Wait just one minute– how can kids – those digital natives who have had nothing but technology their entire lives not be tech savvy happen? Well, Change the Equation in their study as part of the 2012 Programme for International Assessment of Adult Competencies (PIAAC), clarifies between using technology OFTEN versus using technology WELL. And there is the caveat – using technology does not mean they are using technology well or to solve a problem, thus you are not tech-savvy. The report brief states that “[u]sing technology for social networking, surfing the web, or taking selfies is a far cry from using it to solve complex problems at work or at home. Truly tech savvy people are able to fulfill the promise of technology, which is to help us be more productive, accelerate innovation, and overcome seemingly intractable challenges.”

I mentioned this report to my methods class – each of these pre-service teachers will become future middle school science teachers.   I asked them if they thought they were tech savvy and provided the basis for the report. Okay – I felt old – some of them looked at me with their head cocked to one side like how could I say that – they are immersed in technology. So, being a noisy person – I asked them to take a few minutes and write a few sentences related to their feelings of being “tech savvy” in today’s world. I collected no names in order to protect the innocent. A short selection of their statements of “beliefs” regarding their tech savviness are below:

  • While I love technology and all its possibilities, I’d say I’m not really tech savvy in ways I should be. When I worked in an office setting over the summer, I often found myself needing guidance in programs I thought I was familiar with (Word, Excel, etc.) to get the most out of them.
  • I need to improve on my skills with technology because I use it mostly for entertainment. This [improving on technology skills] is necessary because most classrooms now use technology.
  • I don’t really use technology to make tasks simpler.
  • I think technology has its pros and cons. Many students that I will be teaching will be exposed to it at an early age.
  • I like to think of myself as fairly tech-savvy. I think that technology when used properly and in small limited quantities can be very useful in the classroom. I don’t think it should be used too much because then I can see if becoming (1) a distraction or (2) too much of an issue for students who are not tech-savvy.

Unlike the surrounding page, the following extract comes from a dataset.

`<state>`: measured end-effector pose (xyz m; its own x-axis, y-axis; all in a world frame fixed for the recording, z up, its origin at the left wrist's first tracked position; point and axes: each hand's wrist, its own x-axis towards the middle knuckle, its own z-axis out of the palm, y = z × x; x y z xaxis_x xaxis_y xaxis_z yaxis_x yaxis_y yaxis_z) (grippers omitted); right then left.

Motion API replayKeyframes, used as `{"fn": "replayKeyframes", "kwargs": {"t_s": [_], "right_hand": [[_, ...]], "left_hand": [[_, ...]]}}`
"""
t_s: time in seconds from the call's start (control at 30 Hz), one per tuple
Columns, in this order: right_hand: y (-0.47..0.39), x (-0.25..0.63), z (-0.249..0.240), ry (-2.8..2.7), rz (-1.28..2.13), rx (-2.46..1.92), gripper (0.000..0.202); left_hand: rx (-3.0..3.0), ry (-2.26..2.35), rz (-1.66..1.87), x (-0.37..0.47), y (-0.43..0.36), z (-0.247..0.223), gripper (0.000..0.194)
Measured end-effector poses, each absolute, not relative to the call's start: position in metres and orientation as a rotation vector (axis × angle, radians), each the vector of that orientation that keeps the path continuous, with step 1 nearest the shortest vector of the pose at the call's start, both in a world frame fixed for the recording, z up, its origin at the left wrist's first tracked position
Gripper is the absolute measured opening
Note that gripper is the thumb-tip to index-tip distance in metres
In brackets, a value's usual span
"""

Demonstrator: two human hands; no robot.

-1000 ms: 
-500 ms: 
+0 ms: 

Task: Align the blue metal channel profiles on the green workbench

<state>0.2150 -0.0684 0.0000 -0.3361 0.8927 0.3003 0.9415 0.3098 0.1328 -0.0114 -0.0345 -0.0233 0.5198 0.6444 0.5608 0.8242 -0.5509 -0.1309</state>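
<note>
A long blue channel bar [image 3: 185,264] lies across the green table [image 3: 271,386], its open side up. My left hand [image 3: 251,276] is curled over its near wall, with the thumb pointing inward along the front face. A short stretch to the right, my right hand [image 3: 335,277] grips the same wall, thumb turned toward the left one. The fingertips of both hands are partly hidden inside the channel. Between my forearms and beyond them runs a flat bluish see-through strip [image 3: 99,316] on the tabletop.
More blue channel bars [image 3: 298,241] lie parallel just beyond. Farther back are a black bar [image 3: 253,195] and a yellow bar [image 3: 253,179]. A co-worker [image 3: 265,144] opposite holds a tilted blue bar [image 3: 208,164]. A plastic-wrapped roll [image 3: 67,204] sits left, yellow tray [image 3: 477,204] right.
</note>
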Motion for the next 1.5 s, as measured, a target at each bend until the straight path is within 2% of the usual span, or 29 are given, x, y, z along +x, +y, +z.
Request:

And there it was (with all due respect to my wonderful students), I was vindicated in asking my absurd question about them being tech savvy individuals and their answers hit on some of the key points in the Change the Equation report. An infogra
phic
on the key findings in the report show that:

  • Digital native does not mean tech savvy.
  • The U.S. ranks dead last among 19 countries tested in this study.
  • Tech savvy is an engine of opportunity. Tech savvy people end up doing better financially than non tech-savvy people.
  • What we don’t know will hurt us.
  • Our children deserve better and the ability to utilize technology to be more productive, accelerate innovation and overcome challenges needs to happen in our classrooms.

The last point is where we as educators come into the mix and help to show that being digital has come full circle. For the most part, there is a mix of educators who fall into either category of digital immigrant or digital native. But, every time new technology is introduced, the natives are not forced to learn as an immigrant would –by accommodation and assimilation into what we already knew. We, “digital immigrants” according to Prensky, learned to adapt to our environments even though we retained some of our initial thinking and strategies have now surpassed some of the digital natives in the type of thinking that this report calls for – application of technology to be productive and overcome challenges and be more focused on fulfilling the promise of technology rather than using it only for social networking. Therefore, it is our responsibility as an educator to help improve the digital native’s use of technology from simply using it often to using it well.

So, back to the original question – “are your students pretenders in a digital world?” and more importantly “what will you do about changing that in your classroom?”